Write the listing out again word for word. Pictures do not belong in the copy.

•••••

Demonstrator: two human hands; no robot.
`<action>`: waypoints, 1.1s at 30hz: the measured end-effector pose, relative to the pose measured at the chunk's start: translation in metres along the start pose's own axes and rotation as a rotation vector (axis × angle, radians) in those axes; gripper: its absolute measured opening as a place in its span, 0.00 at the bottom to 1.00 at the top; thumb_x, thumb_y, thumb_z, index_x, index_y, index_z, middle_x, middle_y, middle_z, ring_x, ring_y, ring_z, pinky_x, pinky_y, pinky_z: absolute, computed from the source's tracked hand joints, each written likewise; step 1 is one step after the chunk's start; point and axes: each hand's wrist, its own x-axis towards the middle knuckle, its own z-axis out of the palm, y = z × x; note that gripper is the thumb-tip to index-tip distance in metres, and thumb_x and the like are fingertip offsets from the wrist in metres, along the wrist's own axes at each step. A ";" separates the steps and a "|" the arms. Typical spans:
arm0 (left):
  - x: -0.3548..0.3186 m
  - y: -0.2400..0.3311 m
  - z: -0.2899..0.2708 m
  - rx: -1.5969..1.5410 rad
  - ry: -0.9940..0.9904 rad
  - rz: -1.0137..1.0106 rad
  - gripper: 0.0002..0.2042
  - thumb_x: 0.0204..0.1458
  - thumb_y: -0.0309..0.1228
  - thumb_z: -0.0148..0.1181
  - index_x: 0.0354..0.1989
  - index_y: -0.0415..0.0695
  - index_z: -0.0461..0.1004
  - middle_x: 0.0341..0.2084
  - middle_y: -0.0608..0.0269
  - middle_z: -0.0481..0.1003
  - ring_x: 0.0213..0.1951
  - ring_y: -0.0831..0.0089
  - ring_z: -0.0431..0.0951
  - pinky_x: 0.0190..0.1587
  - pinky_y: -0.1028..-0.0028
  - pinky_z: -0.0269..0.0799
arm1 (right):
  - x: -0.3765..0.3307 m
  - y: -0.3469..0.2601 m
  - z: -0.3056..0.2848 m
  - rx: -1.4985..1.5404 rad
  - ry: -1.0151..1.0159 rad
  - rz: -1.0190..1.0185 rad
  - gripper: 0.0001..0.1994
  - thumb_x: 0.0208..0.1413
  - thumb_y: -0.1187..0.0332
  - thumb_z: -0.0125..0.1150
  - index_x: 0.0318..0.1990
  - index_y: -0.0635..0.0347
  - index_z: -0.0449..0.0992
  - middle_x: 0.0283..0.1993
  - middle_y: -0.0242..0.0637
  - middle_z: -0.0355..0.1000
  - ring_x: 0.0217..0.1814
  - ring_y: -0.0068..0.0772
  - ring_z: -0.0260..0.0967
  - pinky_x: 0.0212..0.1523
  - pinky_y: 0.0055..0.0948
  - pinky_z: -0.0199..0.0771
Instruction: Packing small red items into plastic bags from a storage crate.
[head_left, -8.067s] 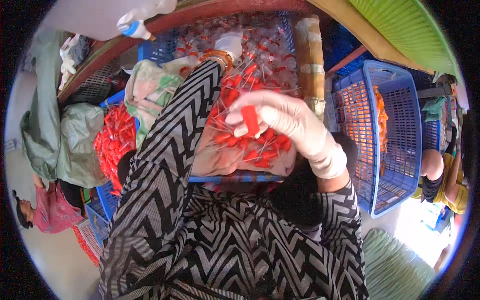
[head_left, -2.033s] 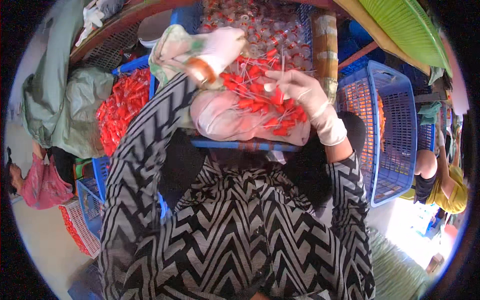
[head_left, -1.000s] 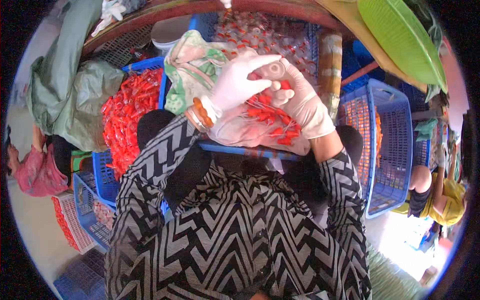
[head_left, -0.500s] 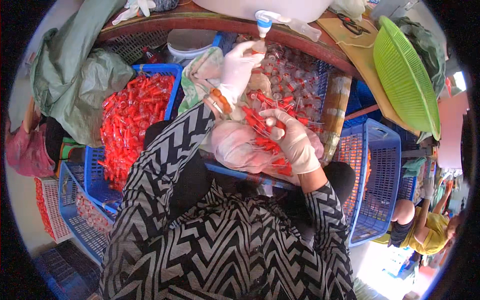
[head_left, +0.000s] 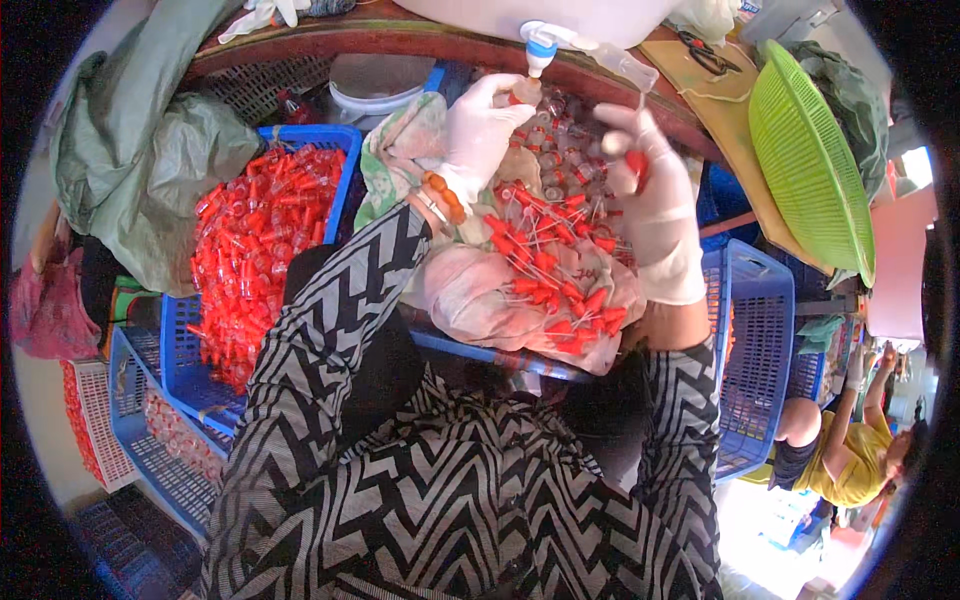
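Observation:
My left hand [head_left: 474, 135], in a white glove, is closed round a small clear bottle [head_left: 527, 92]. The bottle's mouth is right below a white-and-blue tap [head_left: 541, 52]. My right hand [head_left: 660, 215], also gloved and slightly blurred, is raised over the right side of the basket. Its fingers pinch a red dropper cap [head_left: 636, 163], whose thin tube points upward. Between my hands, loose red dropper caps [head_left: 545, 262] with thin clear tubes lie on a pale cloth [head_left: 465, 295]. Behind them are many clear bottles [head_left: 560, 150] with red rings.
At left, a blue basket [head_left: 355, 150] is heaped with red-capped bottles. A pale tub [head_left: 590, 15] stands on the wooden ledge [head_left: 400, 40] ahead. On the right are a green basket [head_left: 810, 150] and a blue crate [head_left: 760, 370]. A co-worker in yellow [head_left: 850, 465] is farther right.
My right hand has moved up and right from the pile, carrying a red dropper cap with its tube upward. My left hand still holds the bottle at the tap.

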 end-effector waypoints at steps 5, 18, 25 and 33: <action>-0.003 -0.005 -0.003 0.006 0.012 0.091 0.15 0.41 0.20 0.64 0.41 0.38 0.73 0.37 0.60 0.76 0.37 0.74 0.76 0.40 0.76 0.72 | 0.035 -0.014 0.004 -0.137 0.133 -0.198 0.17 0.56 0.54 0.56 0.37 0.60 0.76 0.27 0.29 0.72 0.21 0.14 0.52 0.23 0.16 0.50; 0.001 0.008 -0.002 0.052 -0.008 0.015 0.18 0.41 0.22 0.65 0.43 0.37 0.72 0.37 0.61 0.75 0.40 0.73 0.76 0.44 0.76 0.72 | 0.033 0.042 -0.008 -0.107 0.053 0.064 0.18 0.54 0.52 0.56 0.33 0.59 0.78 0.22 0.26 0.69 0.19 0.15 0.53 0.21 0.17 0.48; 0.002 0.005 0.000 -0.012 -0.016 -0.022 0.19 0.41 0.23 0.66 0.44 0.37 0.72 0.37 0.61 0.75 0.40 0.74 0.76 0.44 0.76 0.72 | 0.030 0.037 -0.005 -0.081 0.071 0.063 0.20 0.55 0.49 0.55 0.35 0.59 0.78 0.21 0.24 0.69 0.19 0.14 0.51 0.21 0.18 0.46; 0.002 0.001 -0.005 0.010 0.001 -0.003 0.19 0.40 0.25 0.66 0.43 0.37 0.73 0.37 0.60 0.76 0.38 0.74 0.77 0.42 0.76 0.72 | 0.028 0.036 0.002 -0.058 0.019 0.085 0.21 0.57 0.48 0.52 0.36 0.59 0.79 0.24 0.25 0.71 0.19 0.14 0.51 0.22 0.17 0.46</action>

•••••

*Reply*:
Demonstrator: two human hands; no robot.
`<action>`: waypoints, 1.1s at 30hz: the measured end-effector pose, relative to the pose measured at the chunk's start: translation in metres along the start pose's own axes and rotation as a rotation vector (axis × angle, radians) in those axes; gripper: its absolute measured opening as a place in its span, 0.00 at the bottom to 1.00 at the top; thumb_x, thumb_y, thumb_z, index_x, index_y, index_z, middle_x, middle_y, middle_z, ring_x, ring_y, ring_z, pinky_x, pinky_y, pinky_z: absolute, computed from the source's tracked hand joints, each written likewise; step 1 is one step after the chunk's start; point and axes: each hand's wrist, its own x-axis towards the middle knuckle, its own z-axis out of the palm, y = z × x; note that gripper is the thumb-tip to index-tip distance in metres, and thumb_x and the like are fingertip offsets from the wrist in metres, along the wrist's own axes at each step. A ";" separates the steps and a "|" the arms. Typical spans:
arm0 (left):
  - x: -0.3548..0.3186 m
  - y: -0.2400..0.3311 m
  - z: -0.2899..0.2708 m
  - rx: -1.5969..1.5410 rad
  - ry: -0.9940..0.9904 rad
  - rz: -1.0137..1.0106 rad
  - gripper: 0.0002..0.2042
  - thumb_x: 0.0204..0.1458
  - thumb_y: -0.0309..0.1228
  - thumb_z: -0.0148..0.1181
  - index_x: 0.0354..0.1989
  - index_y: -0.0415..0.0695
  - index_z: -0.0461..0.1004
  - middle_x: 0.0341..0.2084
  - middle_y: -0.0608..0.0269
  - middle_z: -0.0481..0.1003
  - ring_x: 0.0213..0.1951
  - ring_y: -0.0831..0.0089
  - ring_z: -0.0431..0.0951
  - pinky_x: 0.0190..0.1587
  - pinky_y: -0.1028..-0.0028
  - pinky_z: -0.0269..0.0799
arm1 (right):
  - x: -0.3765..0.3307 m
  - y: -0.3469..0.2601 m
  - z: -0.3056..0.2848 m
  - rx: -1.4985..1.5404 rad
  - ry: -1.0151..1.0159 rad
  - rz: -1.0190..1.0185 rad
  - gripper: 0.0001..0.1994
  - thumb_x: 0.0208..0.1413
  - thumb_y: -0.1187..0.0332
  - thumb_z: -0.0125..0.1150
  - index_x: 0.0318..0.1990
  - index_y: -0.0635..0.0347
  - index_z: -0.0449..0.0992
  - middle_x: 0.0283..0.1993
  - middle_y: -0.0242..0.0637
  - middle_z: -0.0355..0.1000
  - ring_x: 0.0217..0.1814
  - ring_y: -0.0068..0.0772
  - ring_z: -0.0260..0.0967
  - pinky_x: 0.0212..0.1523
  - pinky_y: 0.0055..0.0948
  - pinky_z: -0.0199..0.0771
Instruction: Packing small red items into plastic bags from a storage crate.
[head_left, -8.067s] 
[head_left, -2.033s] 
[head_left, -1.000s] 
[head_left, -0.500s] 
[head_left, +0.000s] 
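Observation:
My left hand [head_left: 474, 135], in a white glove, is closed round a small clear bottle [head_left: 527, 92]. The bottle's mouth is right below a white-and-blue tap [head_left: 541, 52]. My right hand [head_left: 660, 215], also gloved and slightly blurred, is raised over the right side of the basket. Its fingers pinch a red dropper cap [head_left: 636, 163], whose thin tube points upward. Between my hands, loose red dropper caps [head_left: 545, 262] with thin clear tubes lie on a pale cloth [head_left: 465, 295]. Behind them are many clear bottles [head_left: 560, 150] with red rings.
At left, a blue basket [head_left: 355, 150] is heaped with red-capped bottles. A pale tub [head_left: 590, 15] stands on the wooden ledge [head_left: 400, 40] ahead. On the right are a green basket [head_left: 810, 150] and a blue crate [head_left: 760, 370]. A co-worker in yellow [head_left: 850, 465] is farther right.
My right hand has moved up and right from the pile, carrying a red dropper cap with its tube upward. My left hand still holds the bottle at the tap.
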
 end-effector waypoints at steps 5, 18, 25 and 33: <action>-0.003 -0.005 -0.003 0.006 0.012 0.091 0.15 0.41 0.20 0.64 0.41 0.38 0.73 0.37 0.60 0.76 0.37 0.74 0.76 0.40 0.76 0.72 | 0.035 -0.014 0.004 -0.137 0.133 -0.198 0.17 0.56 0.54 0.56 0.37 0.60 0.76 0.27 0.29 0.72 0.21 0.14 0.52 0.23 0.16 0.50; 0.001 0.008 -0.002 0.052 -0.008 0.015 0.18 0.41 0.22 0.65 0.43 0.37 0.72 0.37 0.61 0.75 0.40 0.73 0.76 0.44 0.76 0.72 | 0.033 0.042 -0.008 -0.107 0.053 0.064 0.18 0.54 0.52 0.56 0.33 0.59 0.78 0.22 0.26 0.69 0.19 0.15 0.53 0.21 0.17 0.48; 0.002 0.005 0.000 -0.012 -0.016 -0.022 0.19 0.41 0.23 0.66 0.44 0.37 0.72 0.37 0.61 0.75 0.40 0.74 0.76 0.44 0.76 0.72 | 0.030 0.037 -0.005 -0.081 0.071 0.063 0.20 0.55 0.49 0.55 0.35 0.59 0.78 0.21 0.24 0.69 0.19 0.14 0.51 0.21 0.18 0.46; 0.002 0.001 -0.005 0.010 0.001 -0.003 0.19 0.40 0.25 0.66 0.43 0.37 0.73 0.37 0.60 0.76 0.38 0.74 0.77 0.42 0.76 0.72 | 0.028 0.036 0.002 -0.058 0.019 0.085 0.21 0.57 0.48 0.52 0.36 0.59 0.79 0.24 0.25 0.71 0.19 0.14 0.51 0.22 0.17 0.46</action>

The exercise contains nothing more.